Я у мужа вечор отпросилася:
— “Отпусти, осударь, — похристосуюсь
На могилке со свекором — батюшкой.”
Идучи, я с дороженьки сбилася,
Во темном во лесу заплуталася,
У оврага в лесу опозналася.
В том овраге могила бескрестная:
Всю размыло ее ливнем-дождиком,
Размело — разнесло непогодушкой…
Подошла я к могиле — шатнулася,
Белой грудью о землю ударилась:
— “Ты скажи мне, сырая могилушка,
Таково ли легко было молодцу
Загубить свою душеньку грешную,
Каково то легко было девице

Под невольный венец снаряжатися?”

I’ve been reading Mei more to fill in a gap than because I expected to find a wealth of forgotten great poems, but I like this one a lot. It’s still in the “folk” subsection of Mei’s work (one of the “lyric songs in folk spirit, often written from a woman’s point of view,” in Bukhmeier’s words), but unlike “Запевка” it’s a straightforward literary imitation of a folk song, rather than a self-referential literary folk song about folk folk song.

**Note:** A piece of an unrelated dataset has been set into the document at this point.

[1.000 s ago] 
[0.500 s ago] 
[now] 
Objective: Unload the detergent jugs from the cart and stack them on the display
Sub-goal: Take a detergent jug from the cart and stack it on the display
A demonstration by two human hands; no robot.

As I read it, the молодец and девица in the last four lines are the narrator’s husband and the narrator herself, while загубить душеньку alludes to a rape or seduction followed by the coerced marriage  (невольный венец).  I’m used to adjusting for сирота being milder than the English word “orphan,” since a сирота may have lost only one parent. Here, though, the сиротинка безродная is more orphaned than most orphans: if I understand the poem correctly, she lost both parents so early that she does not remember them or know who they were or where they are buried.

Even to honor her father-in-law she needs to travel, and at the local village churchyard (погост) she had no parents at all (including, I take it, her husband’s parents) to remember on the appropriate day. She is apparently separated from the place she was born, the place she grew up, and even the place her husband is from. Did the couple flee his village to escape the scandal of how their marriage came to be?

Her isolation is emphasized by three sets of graves mentioned or implied: the absent grave of her parents, the never-reached, distant grave of her father-in-law, and the anonymous grave in the ravine that she finally appeals to.